Qu'importe l'ivresse, pourvu qu'on ait le flacon
Dépucelage de Kazan, et première belle impression.
Replacé dans on époque, ce film est, sinon visionnaire, du moins une belle analyse de la place des médias et de leur démagogie simplificatrice, qui recherche la phrase qui fait mouche, l'acteur qui va faire vendre plutôt que celui qui va défendre le produit. Les scènes où, à travers les médias, 'Lonesome' Rhodes parvient à faire acheter à peu près n'importe quoi par le pouvoir de sa voix, de son personnage, sont révélatrices et ne déparent pas aujourd'hui. C'est le début de la professionnalisation dans ce domaine, de la force de l'image, mais aussi de celui qui y apparaît. Kazan se fait donc témoin de son époque et voit plus loin les dérives que ces pratiques peuvent entraîner (marketing roi, paraître plus fort que l'être, le flacon plus que l'ivresse).

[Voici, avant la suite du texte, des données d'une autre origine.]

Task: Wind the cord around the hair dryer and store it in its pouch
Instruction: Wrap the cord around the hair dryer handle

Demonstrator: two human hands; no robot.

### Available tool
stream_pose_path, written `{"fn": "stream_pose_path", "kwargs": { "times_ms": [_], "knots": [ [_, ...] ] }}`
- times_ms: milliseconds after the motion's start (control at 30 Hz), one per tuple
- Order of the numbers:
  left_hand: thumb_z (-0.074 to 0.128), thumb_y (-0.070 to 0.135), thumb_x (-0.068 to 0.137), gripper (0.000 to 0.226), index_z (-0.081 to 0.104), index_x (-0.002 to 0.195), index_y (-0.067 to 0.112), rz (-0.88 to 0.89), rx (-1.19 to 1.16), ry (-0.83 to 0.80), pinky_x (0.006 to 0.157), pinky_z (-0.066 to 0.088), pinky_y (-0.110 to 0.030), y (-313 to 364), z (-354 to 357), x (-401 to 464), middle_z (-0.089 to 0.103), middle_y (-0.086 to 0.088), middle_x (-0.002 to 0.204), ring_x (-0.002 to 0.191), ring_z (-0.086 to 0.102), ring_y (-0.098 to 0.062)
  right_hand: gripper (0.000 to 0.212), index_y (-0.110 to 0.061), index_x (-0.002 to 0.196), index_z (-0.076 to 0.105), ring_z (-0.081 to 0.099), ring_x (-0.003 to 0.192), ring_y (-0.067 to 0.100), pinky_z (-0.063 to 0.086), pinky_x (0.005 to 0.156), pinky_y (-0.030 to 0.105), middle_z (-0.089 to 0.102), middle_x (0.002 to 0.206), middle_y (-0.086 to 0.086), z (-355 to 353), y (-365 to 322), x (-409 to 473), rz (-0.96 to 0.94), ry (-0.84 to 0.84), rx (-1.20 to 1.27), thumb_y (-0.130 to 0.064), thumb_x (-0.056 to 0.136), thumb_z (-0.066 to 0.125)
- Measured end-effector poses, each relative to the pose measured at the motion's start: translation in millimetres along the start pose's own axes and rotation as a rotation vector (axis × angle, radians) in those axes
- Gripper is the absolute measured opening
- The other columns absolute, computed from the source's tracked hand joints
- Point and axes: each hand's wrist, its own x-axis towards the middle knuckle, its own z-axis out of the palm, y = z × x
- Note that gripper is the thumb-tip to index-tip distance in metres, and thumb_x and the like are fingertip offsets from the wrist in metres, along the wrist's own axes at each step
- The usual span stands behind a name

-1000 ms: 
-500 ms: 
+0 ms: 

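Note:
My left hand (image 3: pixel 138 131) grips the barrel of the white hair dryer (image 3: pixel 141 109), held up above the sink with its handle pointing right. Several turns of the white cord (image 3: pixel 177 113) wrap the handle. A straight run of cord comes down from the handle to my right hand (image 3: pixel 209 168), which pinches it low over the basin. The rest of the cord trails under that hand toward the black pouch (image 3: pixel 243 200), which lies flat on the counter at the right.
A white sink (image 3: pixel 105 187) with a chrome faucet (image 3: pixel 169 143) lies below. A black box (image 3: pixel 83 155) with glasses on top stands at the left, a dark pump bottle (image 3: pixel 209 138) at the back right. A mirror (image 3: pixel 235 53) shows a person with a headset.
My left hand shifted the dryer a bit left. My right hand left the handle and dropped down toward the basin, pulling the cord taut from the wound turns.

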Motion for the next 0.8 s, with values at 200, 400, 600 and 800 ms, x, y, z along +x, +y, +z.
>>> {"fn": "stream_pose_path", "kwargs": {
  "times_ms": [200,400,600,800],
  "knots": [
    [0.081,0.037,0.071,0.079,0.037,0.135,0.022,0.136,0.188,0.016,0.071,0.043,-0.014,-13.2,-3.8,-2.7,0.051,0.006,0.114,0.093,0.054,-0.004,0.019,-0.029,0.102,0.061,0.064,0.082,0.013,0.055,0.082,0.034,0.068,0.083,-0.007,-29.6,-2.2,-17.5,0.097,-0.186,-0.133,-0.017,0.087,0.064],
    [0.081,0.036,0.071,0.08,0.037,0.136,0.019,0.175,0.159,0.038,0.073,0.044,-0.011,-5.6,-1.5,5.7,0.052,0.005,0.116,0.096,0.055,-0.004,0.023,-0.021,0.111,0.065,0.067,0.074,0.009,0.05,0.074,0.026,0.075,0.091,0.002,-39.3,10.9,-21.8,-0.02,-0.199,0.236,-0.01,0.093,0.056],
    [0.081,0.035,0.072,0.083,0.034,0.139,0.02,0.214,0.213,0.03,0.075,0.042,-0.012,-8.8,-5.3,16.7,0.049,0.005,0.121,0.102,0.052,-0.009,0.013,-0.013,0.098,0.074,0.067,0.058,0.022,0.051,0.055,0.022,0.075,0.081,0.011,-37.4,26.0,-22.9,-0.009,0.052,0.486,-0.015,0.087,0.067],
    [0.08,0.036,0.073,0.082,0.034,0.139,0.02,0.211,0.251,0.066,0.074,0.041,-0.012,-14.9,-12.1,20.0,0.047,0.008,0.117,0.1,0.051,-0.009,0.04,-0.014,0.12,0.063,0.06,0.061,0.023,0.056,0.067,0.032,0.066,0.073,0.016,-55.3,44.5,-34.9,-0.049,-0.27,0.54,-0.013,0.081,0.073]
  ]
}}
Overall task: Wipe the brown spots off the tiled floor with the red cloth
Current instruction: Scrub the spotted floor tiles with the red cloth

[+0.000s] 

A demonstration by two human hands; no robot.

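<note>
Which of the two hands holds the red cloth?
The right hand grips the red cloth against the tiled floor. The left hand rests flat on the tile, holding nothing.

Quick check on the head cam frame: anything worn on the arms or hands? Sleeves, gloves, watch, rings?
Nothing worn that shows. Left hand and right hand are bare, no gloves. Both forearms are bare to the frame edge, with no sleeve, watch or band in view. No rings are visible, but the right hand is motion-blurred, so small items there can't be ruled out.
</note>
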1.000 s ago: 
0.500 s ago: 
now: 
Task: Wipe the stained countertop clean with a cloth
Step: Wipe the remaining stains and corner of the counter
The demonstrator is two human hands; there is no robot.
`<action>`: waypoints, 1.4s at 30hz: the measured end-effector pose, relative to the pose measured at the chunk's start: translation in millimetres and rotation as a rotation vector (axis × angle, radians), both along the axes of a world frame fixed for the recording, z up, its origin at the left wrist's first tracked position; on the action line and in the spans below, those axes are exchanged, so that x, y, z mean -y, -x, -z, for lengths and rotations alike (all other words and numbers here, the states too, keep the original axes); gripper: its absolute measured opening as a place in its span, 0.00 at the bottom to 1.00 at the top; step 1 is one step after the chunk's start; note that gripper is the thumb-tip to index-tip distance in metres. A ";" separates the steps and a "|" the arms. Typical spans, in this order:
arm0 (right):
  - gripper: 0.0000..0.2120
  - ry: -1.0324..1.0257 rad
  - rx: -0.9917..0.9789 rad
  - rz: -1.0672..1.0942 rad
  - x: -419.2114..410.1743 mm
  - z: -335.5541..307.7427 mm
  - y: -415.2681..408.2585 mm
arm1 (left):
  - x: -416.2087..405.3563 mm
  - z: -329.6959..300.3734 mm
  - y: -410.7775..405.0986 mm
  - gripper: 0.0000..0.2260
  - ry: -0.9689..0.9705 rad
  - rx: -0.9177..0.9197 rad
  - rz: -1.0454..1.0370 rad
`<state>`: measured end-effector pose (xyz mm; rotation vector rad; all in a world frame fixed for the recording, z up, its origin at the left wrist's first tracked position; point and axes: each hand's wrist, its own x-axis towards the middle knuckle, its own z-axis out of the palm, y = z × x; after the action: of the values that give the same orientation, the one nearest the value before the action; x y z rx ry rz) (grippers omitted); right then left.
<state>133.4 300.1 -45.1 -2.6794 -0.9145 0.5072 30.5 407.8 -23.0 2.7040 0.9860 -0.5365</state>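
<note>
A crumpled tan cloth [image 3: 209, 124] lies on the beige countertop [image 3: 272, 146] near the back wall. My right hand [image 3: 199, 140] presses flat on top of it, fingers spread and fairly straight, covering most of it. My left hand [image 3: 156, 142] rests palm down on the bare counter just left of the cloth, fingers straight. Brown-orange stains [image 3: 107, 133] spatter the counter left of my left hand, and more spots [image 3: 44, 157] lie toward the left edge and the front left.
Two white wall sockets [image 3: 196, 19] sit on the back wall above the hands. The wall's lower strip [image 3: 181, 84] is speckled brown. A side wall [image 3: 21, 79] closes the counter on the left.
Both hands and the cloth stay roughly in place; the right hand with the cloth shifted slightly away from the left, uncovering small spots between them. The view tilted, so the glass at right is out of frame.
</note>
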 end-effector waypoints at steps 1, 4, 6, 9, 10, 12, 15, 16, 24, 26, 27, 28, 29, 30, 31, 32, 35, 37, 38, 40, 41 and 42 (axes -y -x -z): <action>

Mais ça ne suffirait pas. un film trop ancré dans son époque vieillit, perd de sa force et ne devient que témoin historique. "Un homme dans la foule" est plus que ça, et c'est, comme avec les grands classiques, parce qu'il brille par son universalité, donc intemporalité, qui évite le décalage spectateur contemporain/film d'époque. L'entrée réussie par ce thème n'est qu'un prétexte à la mouvance de grandes forces qu'on retrouve dans les grands films et qui permettent d'y revenir et de s'y retrouver. Car "Un homme dans la foule", c'est finalement surtout le thème classique de "rise and fall", comme peut l'être "Barry Lyndon". L'ascension de Rhodes, qui porte son sobriquet de 'Lonesome' mieux que personne, est l'archétype de ce schéma. Parti de rien, l'occasion fait le larron, et le voilà propulsé sous les projecteurs, c'est le début de la "hype", l'homme qu'il faut connaître. S'il fait mine de ne rien subir et de maîtriser cette ascension, de pouvoir tout arrêter à tout moment pour revenir à sa simplicité d'antan, il est en réalité brisé par la société qui ne laisse pas de place à ce retour à une vie simple. Arriver en haut, c'est y rester ou mourir, Rhodes doit se conformer à cette image et céder aux tentations que lui apportent son nouveau rang, sous peine non de retrouver une simplicité et son identité, mais plutôt d'être exclu d'une société qu'il a contribué à changer et dont il ne peut plus se priver.
Le rythme du film est donc défini d'avance, avec la montée qui prend mine de rien pas mal de temps, avant que tout ne s'accélère en parallèle à la gloire de Rhodes qui s'emballe. Dommage que Kazan ne joue pas un peu plus avec cette idée, même si l'ancrage dans la société de marketing permet quelques variations et de toucher à d'autres sujets que le simple trajet de Rhodes. Rhodes, qui finit bien seul alors qu'il est regardé et écouté par temps, et dont l'interprétation par Andy Griffith est renversante de sincérité, tout son visage est en mouvement, la tension est omniprésente entre passé/présent et avenir qu'au fond, il connaît déjà.
Un homme dans la foule, un parmi d'autres, qui aurait (presque) pu être n'importe qui. Mais un homme dans la foule, qui en prend un bain, tout en en étant séparé par l'intermédiaire de transmission. Un homme perdu dans cette foule, piétinée par elle, qui ne parvient à la soumettre que pour un temps.